Print, exactly and completely, every entry in the data.

[Saved data entries]
☆ ☆ ☆

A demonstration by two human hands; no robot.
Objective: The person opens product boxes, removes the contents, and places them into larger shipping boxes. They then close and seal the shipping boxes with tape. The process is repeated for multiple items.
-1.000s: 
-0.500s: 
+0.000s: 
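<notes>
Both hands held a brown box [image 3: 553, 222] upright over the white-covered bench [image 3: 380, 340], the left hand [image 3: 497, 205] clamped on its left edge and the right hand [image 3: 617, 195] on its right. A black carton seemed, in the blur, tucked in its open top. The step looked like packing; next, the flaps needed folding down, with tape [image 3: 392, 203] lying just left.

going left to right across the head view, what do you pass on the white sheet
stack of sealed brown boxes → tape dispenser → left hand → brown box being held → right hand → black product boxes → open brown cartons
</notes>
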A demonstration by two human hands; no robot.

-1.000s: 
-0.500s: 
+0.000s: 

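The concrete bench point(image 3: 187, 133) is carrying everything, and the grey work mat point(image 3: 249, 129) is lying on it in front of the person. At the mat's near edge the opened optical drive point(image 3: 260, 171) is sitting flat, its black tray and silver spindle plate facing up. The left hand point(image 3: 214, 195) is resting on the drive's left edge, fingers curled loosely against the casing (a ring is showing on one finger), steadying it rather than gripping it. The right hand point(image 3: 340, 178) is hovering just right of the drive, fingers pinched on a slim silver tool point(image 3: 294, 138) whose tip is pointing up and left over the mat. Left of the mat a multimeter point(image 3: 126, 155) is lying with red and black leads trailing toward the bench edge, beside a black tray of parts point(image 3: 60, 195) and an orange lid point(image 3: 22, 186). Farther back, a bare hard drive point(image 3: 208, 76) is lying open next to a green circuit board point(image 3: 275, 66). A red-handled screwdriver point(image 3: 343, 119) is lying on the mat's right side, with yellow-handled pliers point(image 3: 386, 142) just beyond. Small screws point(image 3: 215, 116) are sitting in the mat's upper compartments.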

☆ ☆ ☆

Response to this exercise |
A demonstration by two human hands; no robot.
Objective: The person opens product boxes, removes the contents, and places them into larger shipping boxes. They then close and seal the shipping boxes with tape. The process is repeated for multiple items.
-1.000s: 
-0.500s: 
+0.000s: 
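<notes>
Both hands held a brown box [image 3: 553, 222] upright over the white-covered bench [image 3: 380, 340], the left hand [image 3: 497, 205] clamped on its left edge and the right hand [image 3: 617, 195] on its right. A black carton seemed, in the blur, tucked in its open top. The step looked like packing; next, the flaps needed folding down, with tape [image 3: 392, 203] lying just left.

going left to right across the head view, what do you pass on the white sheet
stack of sealed brown boxes → tape dispenser → left hand → brown box being held → right hand → black product boxes → open brown cartons
</notes>
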A demonstration by two human hands; no robot.

-1.000s: 
-0.500s: 
+0.000s: 

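The concrete bench point(image 3: 187, 133) is carrying everything, and the grey work mat point(image 3: 249, 129) is lying on it in front of the person. At the mat's near edge the opened optical drive point(image 3: 260, 171) is sitting flat, its black tray and silver spindle plate facing up. The left hand point(image 3: 214, 195) is resting on the drive's left edge, fingers curled loosely against the casing (a ring is showing on one finger), steadying it rather than gripping it. The right hand point(image 3: 340, 178) is hovering just right of the drive, fingers pinched on a slim silver tool point(image 3: 294, 138) whose tip is pointing up and left over the mat. Left of the mat a multimeter point(image 3: 126, 155) is lying with red and black leads trailing toward the bench edge, beside a black tray of parts point(image 3: 60, 195) and an orange lid point(image 3: 22, 186). Farther back, a bare hard drive point(image 3: 208, 76) is lying open next to a green circuit board point(image 3: 275, 66). A red-handled screwdriver point(image 3: 343, 119) is lying on the mat's right side, with yellow-handled pliers point(image 3: 386, 142) just beyond. Small screws point(image 3: 215, 116) are sitting in the mat's upper compartments.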

What the exercise asked for is complete.